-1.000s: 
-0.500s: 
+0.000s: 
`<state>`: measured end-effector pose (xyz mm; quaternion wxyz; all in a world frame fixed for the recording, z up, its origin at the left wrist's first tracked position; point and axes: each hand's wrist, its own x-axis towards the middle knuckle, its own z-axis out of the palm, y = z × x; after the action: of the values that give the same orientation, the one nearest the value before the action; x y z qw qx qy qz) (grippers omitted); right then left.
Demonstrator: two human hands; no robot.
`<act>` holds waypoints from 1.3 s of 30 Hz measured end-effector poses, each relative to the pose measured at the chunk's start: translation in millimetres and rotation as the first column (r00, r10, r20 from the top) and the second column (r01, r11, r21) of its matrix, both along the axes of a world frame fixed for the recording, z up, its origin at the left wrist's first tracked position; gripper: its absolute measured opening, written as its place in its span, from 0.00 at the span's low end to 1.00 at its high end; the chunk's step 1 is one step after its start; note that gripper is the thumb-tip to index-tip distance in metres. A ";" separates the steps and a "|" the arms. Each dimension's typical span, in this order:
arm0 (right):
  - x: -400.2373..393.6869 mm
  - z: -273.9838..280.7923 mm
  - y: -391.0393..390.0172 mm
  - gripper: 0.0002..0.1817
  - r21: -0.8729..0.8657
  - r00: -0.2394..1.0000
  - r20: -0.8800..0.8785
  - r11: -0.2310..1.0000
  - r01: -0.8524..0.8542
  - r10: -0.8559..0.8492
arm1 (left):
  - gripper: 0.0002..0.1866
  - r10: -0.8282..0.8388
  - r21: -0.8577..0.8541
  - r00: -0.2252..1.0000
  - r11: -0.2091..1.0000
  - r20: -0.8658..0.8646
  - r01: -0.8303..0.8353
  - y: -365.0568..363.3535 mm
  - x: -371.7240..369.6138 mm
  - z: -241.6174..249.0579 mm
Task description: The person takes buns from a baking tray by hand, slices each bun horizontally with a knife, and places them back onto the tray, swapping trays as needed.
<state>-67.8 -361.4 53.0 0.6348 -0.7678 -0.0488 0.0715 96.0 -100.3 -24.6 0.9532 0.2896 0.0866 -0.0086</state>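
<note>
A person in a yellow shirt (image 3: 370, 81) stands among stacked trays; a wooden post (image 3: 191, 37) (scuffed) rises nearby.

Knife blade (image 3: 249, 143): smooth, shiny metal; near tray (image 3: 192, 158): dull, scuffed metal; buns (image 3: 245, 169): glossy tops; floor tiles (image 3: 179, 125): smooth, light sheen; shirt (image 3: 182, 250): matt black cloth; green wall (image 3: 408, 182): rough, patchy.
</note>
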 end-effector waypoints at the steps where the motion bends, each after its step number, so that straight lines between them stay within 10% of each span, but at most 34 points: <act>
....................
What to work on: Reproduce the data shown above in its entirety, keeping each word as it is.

Answer to the exercise:
-1.000s: 
-0.500s: 
+0.000s: 
`<state>`: measured end-effector pose (xyz mm; quaternion wxyz; all in a world frame fixed for the recording, z up, its origin at the left wrist's first tracked position; point and axes: each hand's wrist, its own x-axis towards the middle knuckle, its own z-axis out of the palm, y = z × x; after the action: of the values that give the same orientation, the one nearest the value before the action; x y z qw qx qy qz) (grippers omitted); right then left.
Demonstrator: two human hands; no robot.
`<act>` holds waypoints from 1.3 s of 30 Hz measured end-effector poses, each relative to the pose measured at the chunk's start: translation in millimetres and rotation as the first column (r00, r10, r20 from the top) and the second column (r01, r11, r21) of its matrix, both along the axes of a world frame fixed for the recording, z up, its origin at the left wrist's first tracked position; gripper: its absolute measured opening, written as its place in its span, from 0.00 at the span's low end to 1.00 at its high end; the chunk's step 1 is one step after its start; note that gripper is the thumb-tip to index-tip distance in metres. A ";" separates the steps and a "|" the arms. Each dimension's typical span, in this order:
arm0 (right):
  - x: -400.2373..393.6869 mm
  - z: -273.9838..280.7923 mm
  - y: -391.0393..390.0172 mm
  - gripper: 0.0002..0.1817
  - r21: -0.8729..0.8657
  - r00: -0.2394..1.0000
  - r20: -0.8800..0.8785
  - r11: -0.2310..1.0000
  - r01: -0.8524..0.8542
  - r10: -0.8559..0.8492
arm1 (left):
  - gripper: 0.0002..0.1866
  - r10: -0.8282..0.8388
  - r21: -0.8577..0.8541
  - r00: -0.2252..1.0000
  - r11: -0.2091..1.0000
  - r20: -0.8658..0.8646
  - r01: -0.8303..0.8353
  - y: -365.0568..363.3535 mm
  - x: -371.7240..369.6138 mm
  - z: -241.6174..249.0579 mm
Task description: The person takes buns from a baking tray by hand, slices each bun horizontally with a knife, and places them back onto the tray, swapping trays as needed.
<state>-67.8 -361.4 53.0 0.6348 -0.7678 -0.0488 0.0715 96.0 -100.3 -24.6 0.9532 0.2896 0.0866 -0.0086</state>
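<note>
A person in a yellow shirt (image 3: 370, 81) stands among stacked trays; a wooden post (image 3: 191, 37) (scuffed) rises nearby.

Knife blade (image 3: 249, 143): smooth, shiny metal; near tray (image 3: 192, 158): dull, scuffed metal; buns (image 3: 245, 169): glossy tops; floor tiles (image 3: 179, 125): smooth, light sheen; shirt (image 3: 182, 250): matt black cloth; green wall (image 3: 408, 182): rough, patchy.
</note>
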 end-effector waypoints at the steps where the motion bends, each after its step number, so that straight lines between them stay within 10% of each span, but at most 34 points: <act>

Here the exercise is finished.